At the lowest level, the Coreframe interconnect architecture is a collection of point-to-point and broadcast connections. Because of this underlying simplicity, the Palmchip architecture proved useful in meeting the requirements of the Real Chip design methodology.

The integration process

The integration of the two technologies in a standard interface consisted of connecting the LX4180, a block of CPU local memory, shared memory, and a number of peripheral cores - including Ethernet and USB, to the Coreframe architecture (see Figure 4). Both Lexra and Palmchip provide synthesizable Verilog register transfer level (RTL) source code, a testbench and test vectors, and other files and scripts needed to complete implementation of the product.

The LX4180 includes Verilog RTL source code for the processor core, plus additional files needed to configure, simulate, synthesize and test the core. Lexra supplies a Perl 5.0 script called Lconfig that allowed us to choose approximately 25 different configuration options available for the core.

Figure 4 - RealChip SOC block diagram
The custom-designed bridge helped reorder bit and byte function between the two different protocols.

We received Palmchip's product in the form of a soft-core implementation package (the Palm Pak SOC development platform), which includes Verilog RTL source code for various peripherals and interfaces: memory bus controller, peripheral bus controller, and local CPU-memory interface, configurable-memory access controller, direct-memory access interface, various timers, system-control module, I/O controller, and serial-link interface.

Our first step in the integration flow was to install the Lexra and Palmchip products and to verify installation by simulating each product using test vectors supplied by the vendors. We completed this step quickly and with no problems. Our next step was to configure the LX4180 core and then integrate it to the Coreframe interconnect architecture. We used the Lexra Lconfig tool to specify memory configuration, to select options we wished to include, and to specify settings for the user-configurable parameters such as cache size, read-and-write buffer size, memory access granularity, clock buffer handling, and type of system bus interface.

Based on memory

The memory configuration we specified included 8K bytes each of instruction and data cache, as well as 2K bytes each of instruction RAM and data RAM. Lconfig automatically created the appropriate Lexra memory interface (LMI) blocks for each of these memories and connected them to the LX4180 instruction and data buses.

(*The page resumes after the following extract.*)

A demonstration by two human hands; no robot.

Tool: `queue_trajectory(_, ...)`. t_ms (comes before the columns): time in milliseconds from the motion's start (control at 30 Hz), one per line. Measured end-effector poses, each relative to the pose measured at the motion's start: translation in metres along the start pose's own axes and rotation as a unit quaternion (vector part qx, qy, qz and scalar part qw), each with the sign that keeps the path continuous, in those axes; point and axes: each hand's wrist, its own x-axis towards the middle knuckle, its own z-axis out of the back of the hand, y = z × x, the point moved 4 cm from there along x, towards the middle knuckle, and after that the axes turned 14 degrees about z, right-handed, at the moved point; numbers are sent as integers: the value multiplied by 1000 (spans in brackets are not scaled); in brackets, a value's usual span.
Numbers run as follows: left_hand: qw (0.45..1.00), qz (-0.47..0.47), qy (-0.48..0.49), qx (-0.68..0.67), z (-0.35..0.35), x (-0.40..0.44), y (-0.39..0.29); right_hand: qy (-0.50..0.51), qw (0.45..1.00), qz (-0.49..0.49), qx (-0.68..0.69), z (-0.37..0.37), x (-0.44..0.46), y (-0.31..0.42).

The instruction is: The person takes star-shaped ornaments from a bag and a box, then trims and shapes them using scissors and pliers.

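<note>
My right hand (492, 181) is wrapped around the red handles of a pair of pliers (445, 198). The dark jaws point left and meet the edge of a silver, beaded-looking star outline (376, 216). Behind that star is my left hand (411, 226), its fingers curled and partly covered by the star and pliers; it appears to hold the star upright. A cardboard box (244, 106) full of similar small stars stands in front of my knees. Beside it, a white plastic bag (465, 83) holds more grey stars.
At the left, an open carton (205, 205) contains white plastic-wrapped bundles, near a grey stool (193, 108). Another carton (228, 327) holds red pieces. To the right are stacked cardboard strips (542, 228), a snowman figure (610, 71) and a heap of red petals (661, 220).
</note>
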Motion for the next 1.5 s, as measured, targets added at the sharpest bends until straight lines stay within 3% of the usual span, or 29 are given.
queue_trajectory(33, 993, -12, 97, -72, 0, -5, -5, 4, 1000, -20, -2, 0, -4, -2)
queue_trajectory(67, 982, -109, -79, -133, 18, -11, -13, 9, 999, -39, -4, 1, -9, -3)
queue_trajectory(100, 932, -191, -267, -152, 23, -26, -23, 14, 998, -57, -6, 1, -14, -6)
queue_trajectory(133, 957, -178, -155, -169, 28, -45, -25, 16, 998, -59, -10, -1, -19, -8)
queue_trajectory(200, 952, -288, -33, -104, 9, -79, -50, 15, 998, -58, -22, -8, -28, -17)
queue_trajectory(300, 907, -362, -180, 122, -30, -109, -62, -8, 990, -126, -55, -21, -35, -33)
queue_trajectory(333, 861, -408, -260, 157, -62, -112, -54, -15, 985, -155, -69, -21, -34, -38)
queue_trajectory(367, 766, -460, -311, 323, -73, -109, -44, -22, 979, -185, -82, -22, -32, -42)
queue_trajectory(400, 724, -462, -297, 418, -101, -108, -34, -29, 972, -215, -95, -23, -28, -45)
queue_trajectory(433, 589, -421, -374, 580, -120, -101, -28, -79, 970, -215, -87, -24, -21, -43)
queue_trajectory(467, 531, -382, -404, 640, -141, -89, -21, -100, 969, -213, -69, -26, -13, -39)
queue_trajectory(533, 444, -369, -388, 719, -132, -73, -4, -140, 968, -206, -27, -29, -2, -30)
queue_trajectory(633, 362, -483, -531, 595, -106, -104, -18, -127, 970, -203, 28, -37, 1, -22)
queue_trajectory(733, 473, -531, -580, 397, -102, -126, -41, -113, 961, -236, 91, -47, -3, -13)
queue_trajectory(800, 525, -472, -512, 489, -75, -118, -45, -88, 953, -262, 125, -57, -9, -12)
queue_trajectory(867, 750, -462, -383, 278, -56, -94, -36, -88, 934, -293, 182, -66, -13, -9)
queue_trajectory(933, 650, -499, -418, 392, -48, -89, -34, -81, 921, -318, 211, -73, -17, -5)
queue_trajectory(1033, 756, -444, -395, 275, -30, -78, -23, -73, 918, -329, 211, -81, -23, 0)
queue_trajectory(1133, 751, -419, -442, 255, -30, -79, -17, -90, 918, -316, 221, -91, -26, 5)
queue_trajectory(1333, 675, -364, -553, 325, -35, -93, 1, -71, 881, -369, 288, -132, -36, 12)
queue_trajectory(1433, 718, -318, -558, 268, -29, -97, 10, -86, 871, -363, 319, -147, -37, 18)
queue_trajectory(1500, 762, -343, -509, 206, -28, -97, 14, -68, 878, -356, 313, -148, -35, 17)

We also specified an external RAM interface for the LX4180. Our chip-level architecture included a block of CPU local memory that the core accesses through the LBC interface. This memory is separate from the shared SDRAM, SSRAM, and ROM that resides on the MBus. Although the LX4180 uses the shared memory for loading programs during system start-up, it uses the CPU cache and local memory during normal operation (greater than 90 percent of the time). By providing dedicated CPU local memory, we avoided the performance impact of forcing the LX4180 to continuously compete with the peripherals for access to shared memory.

Lexra offers two options for the interface between the processor's buses and the system bus. The LBC uses a PCI-like protocol to interface to the rest of the system, whereas the CBus provides a very simple interface directly to the processor buses. We chose the LBC interface even though it added one cycle of latency to our design, because the PCI protocol is familiar to our design team and allowed us to complete the integration quickly as compared to designing our own protocol.

We chose not to include the LX4180's optional hardware multiply-accumulate (MAC) unit that improves performance for signal processing code since, in our design, the LX4180 functions purely as a microcontroller. We did include the optional EJTAG debug interface which provides access to the processor's internal status and provides debugging software once the core has been embedded into an SOC.

Using the EJTAG interface for on-chip software debug requires a debugger application and an EJTAG probe, such as those supplied by Embedded Performance, Inc. (Milpitas, CA) and Green Hills Software, Inc. (Santa Barbara, CA). A host computer running the debugger communicates to the EJTAG probe through a serial port, a parallel port, or an Ethernet connection. The probe, in turn, communicates to the LX4180 EJTAG interface through a set of pins on the SOC that are part of the IEEE 1149.1 JTAG interface. We use the EJTAG interface to provide debug commands to the LX4180 - for example, to enter single-step mode and monitor the execution of each instruction. Through the EJTAG interface, we're able to access the processor's status, including register contents, program counter address, and settings of various internal status and condition codes. We are also able to set hardware breakpoints on the instruction cache address, data cache address, and LBUS address and data, and directly probe system memory and I/O devices.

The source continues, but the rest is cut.